(Exercise details): Repeat the full listing, word for word.

(Information provided):
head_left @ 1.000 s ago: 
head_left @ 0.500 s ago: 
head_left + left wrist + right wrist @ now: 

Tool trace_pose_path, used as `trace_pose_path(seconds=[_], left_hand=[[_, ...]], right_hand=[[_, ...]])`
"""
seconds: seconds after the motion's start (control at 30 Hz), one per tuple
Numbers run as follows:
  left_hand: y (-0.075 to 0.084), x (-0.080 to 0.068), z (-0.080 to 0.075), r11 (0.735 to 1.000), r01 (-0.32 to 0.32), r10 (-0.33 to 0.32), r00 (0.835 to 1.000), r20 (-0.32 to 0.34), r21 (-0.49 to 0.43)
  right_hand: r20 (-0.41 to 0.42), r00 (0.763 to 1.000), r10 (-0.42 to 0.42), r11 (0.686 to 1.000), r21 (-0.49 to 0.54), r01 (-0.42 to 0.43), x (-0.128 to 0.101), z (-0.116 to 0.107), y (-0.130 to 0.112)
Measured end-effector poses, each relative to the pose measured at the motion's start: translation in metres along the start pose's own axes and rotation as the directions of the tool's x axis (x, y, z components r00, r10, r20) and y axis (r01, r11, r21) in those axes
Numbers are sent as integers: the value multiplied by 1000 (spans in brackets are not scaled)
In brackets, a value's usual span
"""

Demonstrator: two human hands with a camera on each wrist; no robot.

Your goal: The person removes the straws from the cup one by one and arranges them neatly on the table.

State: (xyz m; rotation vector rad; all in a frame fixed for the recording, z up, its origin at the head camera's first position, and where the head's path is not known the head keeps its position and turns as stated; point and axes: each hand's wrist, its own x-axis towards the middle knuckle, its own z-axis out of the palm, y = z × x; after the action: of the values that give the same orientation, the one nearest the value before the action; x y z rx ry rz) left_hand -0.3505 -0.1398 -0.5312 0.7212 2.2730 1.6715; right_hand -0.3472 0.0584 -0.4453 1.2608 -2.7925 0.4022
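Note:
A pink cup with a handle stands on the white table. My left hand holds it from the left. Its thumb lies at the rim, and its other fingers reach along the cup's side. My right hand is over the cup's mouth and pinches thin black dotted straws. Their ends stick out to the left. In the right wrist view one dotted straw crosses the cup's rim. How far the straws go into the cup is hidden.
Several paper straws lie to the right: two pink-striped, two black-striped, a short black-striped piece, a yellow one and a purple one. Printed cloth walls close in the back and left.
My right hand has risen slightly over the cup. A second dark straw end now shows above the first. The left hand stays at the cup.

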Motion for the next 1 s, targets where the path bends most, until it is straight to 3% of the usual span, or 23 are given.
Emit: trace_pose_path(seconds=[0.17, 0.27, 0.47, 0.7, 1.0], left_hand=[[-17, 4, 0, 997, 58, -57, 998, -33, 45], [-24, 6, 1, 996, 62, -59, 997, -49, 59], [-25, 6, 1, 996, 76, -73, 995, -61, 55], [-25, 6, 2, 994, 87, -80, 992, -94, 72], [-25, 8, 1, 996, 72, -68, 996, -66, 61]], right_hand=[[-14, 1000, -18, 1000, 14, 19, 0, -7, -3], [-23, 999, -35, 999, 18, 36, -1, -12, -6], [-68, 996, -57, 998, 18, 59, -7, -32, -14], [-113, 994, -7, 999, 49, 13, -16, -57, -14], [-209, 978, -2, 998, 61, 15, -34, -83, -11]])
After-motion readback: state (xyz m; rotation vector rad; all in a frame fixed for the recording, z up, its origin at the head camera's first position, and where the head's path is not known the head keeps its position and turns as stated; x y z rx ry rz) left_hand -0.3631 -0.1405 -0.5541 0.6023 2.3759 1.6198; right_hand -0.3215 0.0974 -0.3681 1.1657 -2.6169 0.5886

(Task response):
head_left @ 1.000 s ago: 
head_left @ 0.500 s ago: 
head_left + left wrist + right wrist @ now: 

Tool trace_pose_path, used as `trace_pose_path(seconds=[_], left_hand=[[_, ...]], right_hand=[[_, ...]])`
"""
seconds: seconds after the motion's start (control at 30 Hz), one per tuple
Numbers run as follows:
  left_hand: y (-0.075 to 0.084), x (-0.080 to 0.068), z (-0.080 to 0.075), r11 (0.735 to 1.000), r01 (-0.32 to 0.32), r10 (-0.33 to 0.32), r00 (0.835 to 1.000), r20 (-0.32 to 0.34), r21 (-0.49 to 0.43)
  right_hand: r20 (-0.41 to 0.42), r00 (0.763 to 1.000), r10 (-0.42 to 0.42), r11 (0.686 to 1.000), r21 (-0.49 to 0.54), r01 (-0.42 to 0.43), x (-0.128 to 0.101), z (-0.116 to 0.107), y (-0.130 to 0.112)
Measured end-effector poses, each relative to the pose measured at the motion's start: translation in metres along the start pose's own axes and rotation as the directions of the tool's x axis (x, y, z components r00, r10, r20) and y axis (r01, r11, r21) in those axes
Numbers are sent as integers: the value multiplied by 1000 (spans in brackets are not scaled)
In brackets, a value's usual span
"""

Demonstrator: two human hands with a camera on each wrist; no robot.

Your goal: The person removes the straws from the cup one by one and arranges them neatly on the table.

State: (xyz m; rotation vector rad; all in a frame fixed for the recording, z up, its origin at the head camera's first position, and where the head's path is not known the head keeps its position and turns as stated; point and axes: each hand's wrist, its own x-axis towards the middle knuckle, its own z-axis out of the palm, y = z × x; after the action: of the values that give the same orientation, the one nearest the value before the action; x y z rx ry rz) left_hand -0.3505 -0.1398 -0.5312 0.7212 2.2730 1.6715; right_hand -0.3472 0.0584 -0.4453 1.2608 -2.7925 0.4022
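Note:
A pink cup with a handle stands on the white table. My left hand holds it from the left. Its thumb lies at the rim, and its other fingers reach along the cup's side. My right hand is over the cup's mouth and pinches thin black dotted straws. Their ends stick out to the left. In the right wrist view one dotted straw crosses the cup's rim. How far the straws go into the cup is hidden.
Several paper straws lie to the right: two pink-striped, two black-striped, a short black-striped piece, a yellow one and a purple one. Printed cloth walls close in the back and left.
My right hand has risen slightly over the cup. A second dark straw end now shows above the first. The left hand stays at the cup.
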
Motion for the next 1 s, targets where the path bends most, until it is straight to 3% of the usual span, or 23 are given.
Emit: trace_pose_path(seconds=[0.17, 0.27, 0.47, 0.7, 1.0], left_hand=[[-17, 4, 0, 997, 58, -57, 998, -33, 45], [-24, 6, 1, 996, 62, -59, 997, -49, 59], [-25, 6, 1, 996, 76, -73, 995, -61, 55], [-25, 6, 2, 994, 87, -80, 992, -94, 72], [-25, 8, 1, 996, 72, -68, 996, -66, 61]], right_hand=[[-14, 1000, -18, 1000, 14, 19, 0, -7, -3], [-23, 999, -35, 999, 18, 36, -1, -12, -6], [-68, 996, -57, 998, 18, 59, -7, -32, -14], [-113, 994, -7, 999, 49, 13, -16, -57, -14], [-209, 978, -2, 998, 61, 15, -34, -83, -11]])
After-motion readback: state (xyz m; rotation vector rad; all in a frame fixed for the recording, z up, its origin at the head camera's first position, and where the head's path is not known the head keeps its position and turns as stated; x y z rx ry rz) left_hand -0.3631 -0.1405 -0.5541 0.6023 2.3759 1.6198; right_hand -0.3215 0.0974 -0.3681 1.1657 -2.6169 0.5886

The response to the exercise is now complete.